Would you please print the data a second time, exactly as it stands?

(Stored items from a collection)
▬▬▬▬▬▬▬▬▬▬

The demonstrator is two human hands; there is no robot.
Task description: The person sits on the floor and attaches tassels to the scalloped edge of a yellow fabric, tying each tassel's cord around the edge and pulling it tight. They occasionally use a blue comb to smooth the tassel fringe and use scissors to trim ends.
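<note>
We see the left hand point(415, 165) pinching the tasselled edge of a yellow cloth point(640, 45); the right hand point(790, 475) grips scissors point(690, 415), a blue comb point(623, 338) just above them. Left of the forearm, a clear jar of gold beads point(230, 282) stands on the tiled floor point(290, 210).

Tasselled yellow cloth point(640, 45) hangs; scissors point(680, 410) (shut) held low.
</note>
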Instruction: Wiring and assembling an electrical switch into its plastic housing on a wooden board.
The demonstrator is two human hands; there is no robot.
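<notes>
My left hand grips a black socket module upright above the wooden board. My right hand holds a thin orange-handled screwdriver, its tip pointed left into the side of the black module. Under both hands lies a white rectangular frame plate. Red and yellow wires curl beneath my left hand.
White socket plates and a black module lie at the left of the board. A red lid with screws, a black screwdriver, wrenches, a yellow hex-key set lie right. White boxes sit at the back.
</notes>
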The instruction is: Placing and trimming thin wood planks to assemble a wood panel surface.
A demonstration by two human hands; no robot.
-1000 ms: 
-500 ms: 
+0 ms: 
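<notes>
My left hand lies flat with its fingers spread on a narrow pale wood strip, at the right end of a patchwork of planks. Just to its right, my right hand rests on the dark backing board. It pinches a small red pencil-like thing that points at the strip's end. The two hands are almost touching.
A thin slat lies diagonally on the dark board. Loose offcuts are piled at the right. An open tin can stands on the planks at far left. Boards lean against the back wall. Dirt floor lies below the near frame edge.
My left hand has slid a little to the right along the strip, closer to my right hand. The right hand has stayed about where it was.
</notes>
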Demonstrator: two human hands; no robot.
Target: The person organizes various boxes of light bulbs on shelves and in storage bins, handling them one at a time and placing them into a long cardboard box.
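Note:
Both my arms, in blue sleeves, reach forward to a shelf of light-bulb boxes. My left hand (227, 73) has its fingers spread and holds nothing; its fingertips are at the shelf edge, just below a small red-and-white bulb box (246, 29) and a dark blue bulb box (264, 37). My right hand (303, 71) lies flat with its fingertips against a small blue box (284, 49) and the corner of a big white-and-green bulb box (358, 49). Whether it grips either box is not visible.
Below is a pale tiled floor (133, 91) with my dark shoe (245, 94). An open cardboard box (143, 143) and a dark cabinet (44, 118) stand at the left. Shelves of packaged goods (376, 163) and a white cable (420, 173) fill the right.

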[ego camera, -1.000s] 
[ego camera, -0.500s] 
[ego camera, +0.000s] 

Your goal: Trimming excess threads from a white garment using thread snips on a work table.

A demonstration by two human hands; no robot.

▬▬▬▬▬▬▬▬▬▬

● **Response to this exercise**:
The demonstrator is two human hands; there is no robot.
Task description: The person sits on the floor and attaches tassels to the scalloped edge of a yellow fabric, tying each tassel's cord around the edge and pulling it tight. They occasionally use a blue comb to smooth the tassel fringe and use scissors to trim ends.
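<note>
We see the left hand point(415, 165) pinching the tasselled edge of a yellow cloth point(640, 45); the right hand point(790, 475) grips scissors point(690, 415), a blue comb point(623, 338) just above them. Left of the forearm, a clear jar of gold beads point(230, 282) stands on the tiled floor point(290, 210).

Tasselled yellow cloth point(640, 45) hangs; scissors point(680, 410) (shut) held low.
</note>
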Instruction: Wiring and assembling an electrical switch into its plastic housing on a wooden board.
The demonstrator is two human hands; there is no robot.
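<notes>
My left hand grips a black socket module upright above the wooden board. My right hand holds a thin orange-handled screwdriver, its tip pointed left into the side of the black module. Under both hands lies a white rectangular frame plate. Red and yellow wires curl beneath my left hand.
White socket plates and a black module lie at the left of the board. A red lid with screws, a black screwdriver, wrenches, a yellow hex-key set lie right. White boxes sit at the back.
</notes>
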The instruction is: Placing and trimming thin wood planks to assemble a wood panel surface.
A demonstration by two human hands; no robot.
-1000 ms: 
-500 ms: 
+0 ms: 
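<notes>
My left hand lies flat with its fingers spread on a narrow pale wood strip, at the right end of a patchwork of planks. Just to its right, my right hand rests on the dark backing board. It pinches a small red pencil-like thing that points at the strip's end. The two hands are almost touching.
A thin slat lies diagonally on the dark board. Loose offcuts are piled at the right. An open tin can stands on the planks at far left. Boards lean against the back wall. Dirt floor lies below the near frame edge.
My left hand has slid a little to the right along the strip, closer to my right hand. The right hand has stayed about where it was.
</notes>
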Demonstrator: two human hands; no robot.
Target: The person organizes various boxes of light bulbs on shelves and in storage bins, handling them one at a time and placing them into a long cardboard box.
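Note:
Both my arms, in blue sleeves, reach forward to a shelf of light-bulb boxes. My left hand (227, 73) has its fingers spread and holds nothing; its fingertips are at the shelf edge, just below a small red-and-white bulb box (246, 29) and a dark blue bulb box (264, 37). My right hand (303, 71) lies flat with its fingertips against a small blue box (284, 49) and the corner of a big white-and-green bulb box (358, 49). Whether it grips either box is not visible.
Below is a pale tiled floor (133, 91) with my dark shoe (245, 94). An open cardboard box (143, 143) and a dark cabinet (44, 118) stand at the left. Shelves of packaged goods (376, 163) and a white cable (420, 173) fill the right.
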
[ego camera, -1.000s] 
[ego camera, -0.500s] 
[ego camera, +0.000s] 

Your goal: Trimming excess threads from a white garment using thread snips on a work table.

A demonstration by two human hands; no robot.

What the exercise asked for is now complete.